Magdalena Abakanowicz – Nierozpoznani ("The Unrecognised Ones", sculpture)
Banksy – Balloon Girl (mural, London) 
Patricia Cronin – "Memorial to a Marriage" at Woodlawn Cemetery in The Bronx, New York
Ken Currie – Three Oncologists
Da Tung and Xi'an Bao Bao (bronze, Portland, Oregon)
Helen Frankenthaler - Contentment Island
Lucian Freud – Portrait of David Hockney
Gwen Gillen – Mary Tyler Moore (statue, Minneapolis, Minnesota)
Anish Kapoor – Marsyas (Tate Modern, London)
Ron Mueck – Mask II (sculpture)
Claes Oldenburg and Coosje van Bruggen – Cupid's Span (sculpture, San Francisco)
Moises Cabrera Orozco – Statue of Benito Juárez (cast in Mexico 2002; installed in Bryant Park, Manhattan, New York City 2004)
Neo Rauch
Hunt (Hatz)
Reactionary Situation (Reaktionäre Situation)
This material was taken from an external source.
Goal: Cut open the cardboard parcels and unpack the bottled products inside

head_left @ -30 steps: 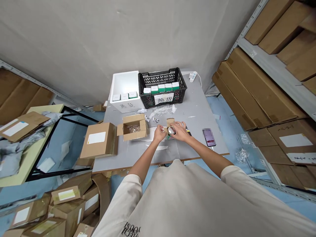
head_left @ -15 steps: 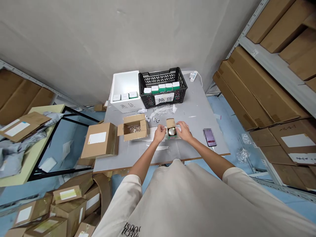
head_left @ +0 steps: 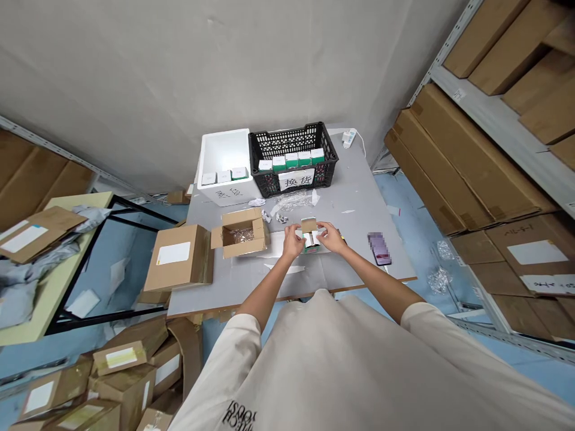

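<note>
A small green-and-white carton point(head_left: 311, 248) sits on the grey table point(head_left: 354, 206), its top lid point(head_left: 309, 225) standing up at the back. Its two white side flaps lie folded inward over the opening, with a narrow dark gap between them. The item inside is hidden. My left hand point(head_left: 293, 242) pinches the carton's left flap. At the other side, my right hand point(head_left: 331, 238) has its fingers closed on the right flap. White paper point(head_left: 270, 245) lies left of the carton.
An open cardboard box point(head_left: 259, 244) with bubble wrap stands left, beside a larger box point(head_left: 173, 269). A white foam box point(head_left: 215, 194) and black crate point(head_left: 330, 173) hold small cartons. A phone point(head_left: 381, 248) lies right. Clear plastic wrap point(head_left: 294, 200) and crumpled paper point(head_left: 282, 219) lie behind.
The carton's side flaps have been folded inward, covering the round shiny-topped item seen before. Both hands have closed in on the flaps. The view has shifted slightly.
</note>
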A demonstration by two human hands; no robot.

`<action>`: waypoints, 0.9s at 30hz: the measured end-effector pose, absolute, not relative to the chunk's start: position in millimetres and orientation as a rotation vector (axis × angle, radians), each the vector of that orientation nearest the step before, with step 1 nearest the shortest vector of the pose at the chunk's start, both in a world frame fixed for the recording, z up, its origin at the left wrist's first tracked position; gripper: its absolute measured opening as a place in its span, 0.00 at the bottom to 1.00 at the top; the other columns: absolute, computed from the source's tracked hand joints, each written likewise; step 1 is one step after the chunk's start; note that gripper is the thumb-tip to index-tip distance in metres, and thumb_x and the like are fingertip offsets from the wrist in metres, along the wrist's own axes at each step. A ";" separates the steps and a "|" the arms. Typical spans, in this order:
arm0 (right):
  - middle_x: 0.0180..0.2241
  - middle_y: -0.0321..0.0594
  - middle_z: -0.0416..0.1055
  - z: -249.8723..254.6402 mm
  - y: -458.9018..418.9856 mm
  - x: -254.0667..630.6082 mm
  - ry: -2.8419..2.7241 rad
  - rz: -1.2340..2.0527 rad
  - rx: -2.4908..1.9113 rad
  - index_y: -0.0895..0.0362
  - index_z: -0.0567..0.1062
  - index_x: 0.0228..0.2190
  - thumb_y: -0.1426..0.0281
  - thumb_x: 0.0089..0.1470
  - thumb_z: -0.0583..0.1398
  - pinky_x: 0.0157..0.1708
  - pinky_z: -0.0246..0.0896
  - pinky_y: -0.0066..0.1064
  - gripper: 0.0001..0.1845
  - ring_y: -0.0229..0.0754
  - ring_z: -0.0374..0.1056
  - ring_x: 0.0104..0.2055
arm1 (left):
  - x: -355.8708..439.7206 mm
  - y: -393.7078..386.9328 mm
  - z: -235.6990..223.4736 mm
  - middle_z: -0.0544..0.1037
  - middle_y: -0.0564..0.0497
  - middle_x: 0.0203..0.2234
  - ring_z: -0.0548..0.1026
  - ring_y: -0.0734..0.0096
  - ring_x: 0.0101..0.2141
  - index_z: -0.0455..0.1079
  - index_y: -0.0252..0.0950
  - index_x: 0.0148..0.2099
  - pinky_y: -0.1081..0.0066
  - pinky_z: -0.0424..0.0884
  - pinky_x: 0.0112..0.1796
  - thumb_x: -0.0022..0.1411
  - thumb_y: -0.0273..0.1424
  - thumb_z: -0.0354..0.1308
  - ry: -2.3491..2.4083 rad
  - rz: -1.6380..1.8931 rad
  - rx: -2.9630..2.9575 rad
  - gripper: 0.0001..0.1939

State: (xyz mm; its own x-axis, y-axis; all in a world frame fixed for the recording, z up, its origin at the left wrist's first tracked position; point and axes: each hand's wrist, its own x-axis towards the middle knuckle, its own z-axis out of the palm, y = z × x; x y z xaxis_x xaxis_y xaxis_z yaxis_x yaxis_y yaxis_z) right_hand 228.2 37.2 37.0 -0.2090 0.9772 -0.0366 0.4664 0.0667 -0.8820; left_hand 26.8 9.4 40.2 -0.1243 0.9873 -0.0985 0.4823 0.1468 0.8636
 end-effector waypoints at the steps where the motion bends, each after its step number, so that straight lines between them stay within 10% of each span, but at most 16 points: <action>1: 0.52 0.42 0.71 36.5 37.2 228.8 -1.729 1.100 -1.404 0.52 0.75 0.50 0.72 0.48 0.62 0.43 0.72 0.38 0.25 0.39 0.73 0.35 | 26.0 8.8 39.3 0.66 0.48 0.54 0.75 0.76 0.32 0.67 0.41 0.54 0.67 0.74 0.43 0.56 0.19 0.62 1.677 0.930 1.432 0.24; 8: 0.48 0.44 0.73 37.6 31.0 241.8 -1.803 1.144 -1.211 0.53 0.78 0.41 0.76 0.47 0.56 0.47 0.71 0.39 0.19 0.44 0.74 0.46 | 15.8 4.2 38.0 0.73 0.49 0.46 0.78 0.71 0.42 0.72 0.38 0.42 0.67 0.76 0.46 0.60 0.16 0.49 1.484 0.995 1.484 0.15; 15: 0.54 0.47 0.69 39.8 20.3 246.4 -2.005 1.048 -1.121 0.53 0.78 0.46 0.71 0.52 0.63 0.47 0.72 0.41 0.17 0.47 0.72 0.49 | 13.8 -6.6 40.6 0.71 0.46 0.55 0.77 0.67 0.46 0.72 0.40 0.49 0.65 0.77 0.45 0.56 0.24 0.66 1.410 0.898 1.694 0.17; 27: 0.58 0.48 0.69 36.1 18.4 250.5 -2.134 0.912 -1.134 0.51 0.77 0.47 0.68 0.59 0.60 0.49 0.72 0.44 0.14 0.47 0.74 0.48 | 10.4 -11.8 37.6 0.72 0.44 0.58 0.76 0.59 0.54 0.73 0.41 0.53 0.58 0.77 0.52 0.65 0.30 0.60 1.397 0.839 1.911 0.13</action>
William Wegman – Dog Bowl (sculpture, Portland, Oregon)
Olbram Zoubek, Jan Kerel and Zdeněk Holzel – "Memorial to the Victims of Communism" in Prague

Deaths

January to June
30 January – Inge Morath, Austrian photographer (b. 1923)
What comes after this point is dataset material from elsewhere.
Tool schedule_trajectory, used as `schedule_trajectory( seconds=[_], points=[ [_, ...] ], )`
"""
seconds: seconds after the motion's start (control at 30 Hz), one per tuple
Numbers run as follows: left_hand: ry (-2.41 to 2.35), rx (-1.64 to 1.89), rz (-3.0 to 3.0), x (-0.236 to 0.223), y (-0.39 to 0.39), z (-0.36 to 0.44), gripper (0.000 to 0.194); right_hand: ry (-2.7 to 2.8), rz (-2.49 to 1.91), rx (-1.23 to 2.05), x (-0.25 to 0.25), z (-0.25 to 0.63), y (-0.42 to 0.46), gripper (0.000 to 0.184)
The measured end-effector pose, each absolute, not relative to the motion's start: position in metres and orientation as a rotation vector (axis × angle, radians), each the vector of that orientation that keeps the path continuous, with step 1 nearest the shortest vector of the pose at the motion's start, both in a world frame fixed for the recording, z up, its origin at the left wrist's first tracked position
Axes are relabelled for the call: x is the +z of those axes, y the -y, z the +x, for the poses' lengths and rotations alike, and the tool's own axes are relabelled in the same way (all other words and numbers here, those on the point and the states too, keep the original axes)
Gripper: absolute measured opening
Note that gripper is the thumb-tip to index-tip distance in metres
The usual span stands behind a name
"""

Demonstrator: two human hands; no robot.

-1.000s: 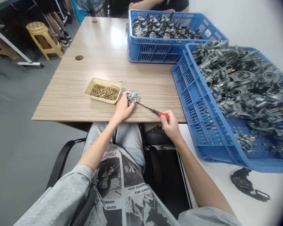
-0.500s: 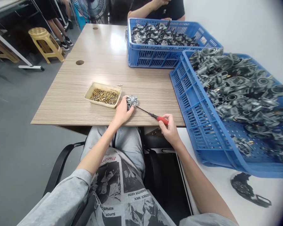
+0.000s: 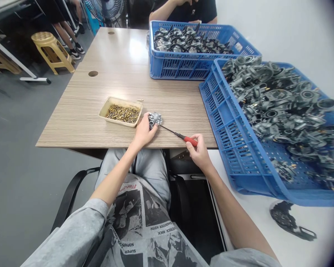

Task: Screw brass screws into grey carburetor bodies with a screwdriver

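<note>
The metal part (image 3: 155, 118) is clamped in the grip of the left hand (image 3: 145, 132) at the worktop's (image 3: 122, 83) near edge, right of the tub (image 3: 105, 111). The screwdriver (image 3: 190, 141) is gripped by its red handle in the right hand (image 3: 200, 152), its tip at the part.

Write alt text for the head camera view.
Left hand steadies a small metal part on a wooden table while the right hand holds a red-handled screwdriver to it. Beside them are a tray of brass pieces and two blue crates of metal parts.
</note>
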State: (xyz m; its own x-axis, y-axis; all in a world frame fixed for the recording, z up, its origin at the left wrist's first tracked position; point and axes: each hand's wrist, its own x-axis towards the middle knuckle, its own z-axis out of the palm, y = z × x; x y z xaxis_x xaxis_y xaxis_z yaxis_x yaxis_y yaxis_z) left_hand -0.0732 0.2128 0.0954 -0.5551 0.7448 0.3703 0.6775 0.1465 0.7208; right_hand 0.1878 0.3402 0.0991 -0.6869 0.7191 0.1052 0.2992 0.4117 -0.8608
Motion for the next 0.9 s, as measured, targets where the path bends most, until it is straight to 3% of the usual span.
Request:
schedule_trajectory(
  seconds=[0.9],
  points=[
    [-2.319,1.412,1.461,0.0955,-0.2121,-0.0727,0.047,2.204,-0.912,1.195,0.0947,0.1886,-0.3427,0.03]
  ],
)
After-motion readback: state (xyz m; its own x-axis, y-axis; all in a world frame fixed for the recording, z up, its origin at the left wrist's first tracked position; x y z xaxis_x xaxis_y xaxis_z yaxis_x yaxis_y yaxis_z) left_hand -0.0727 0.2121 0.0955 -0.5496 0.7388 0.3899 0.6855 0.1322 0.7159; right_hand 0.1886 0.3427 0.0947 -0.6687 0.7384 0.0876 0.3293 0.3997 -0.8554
February – Víctor Grippo, painter, engraver and sculptor, the father of conceptual art in Argentina (b. 1936)
 16 February – Peter Voulkos, American ceramic sculptor (b. 1924)
12 March – Jean-Paul Riopelle, Canadian painter and sculptor (b. 1923)
22 May – Niki de Saint Phalle, French sculptor, painter, and film maker (b. 1930).
12 June – Bill Blass, American fashion designer (b. 1922).

July to December
8 July – Ward Kimball, American Academy Award-winning animator (b. 1914).
13 July – Yousuf Karsh, Armenian-Canadian photographer (b. 1908).
17 July – George Rickey, American kinetic sculptor (b. 1907).
5 August – Robert Lenkiewicz, English painter (b. 1941).
11 August – Galen Rowell, American wilderness photographer, in aviation accident (b. 1940).
22 August – Richard Lippold, American sculptor (b. 1915).
19 October - Guy Krohg, Norwegian painter (b. 1917).
18 November – Bryan Robertson, English curator (b. 1925).
23 November – Roberto Matta, Chilean painter (b. 1911).
9 December
Ian Hornak, American painter and draughtsman (b. 1944).
Stan Rice, American poet and artist (b. 1942).
26 December – Herb Ritts, American photographer (b. 1952).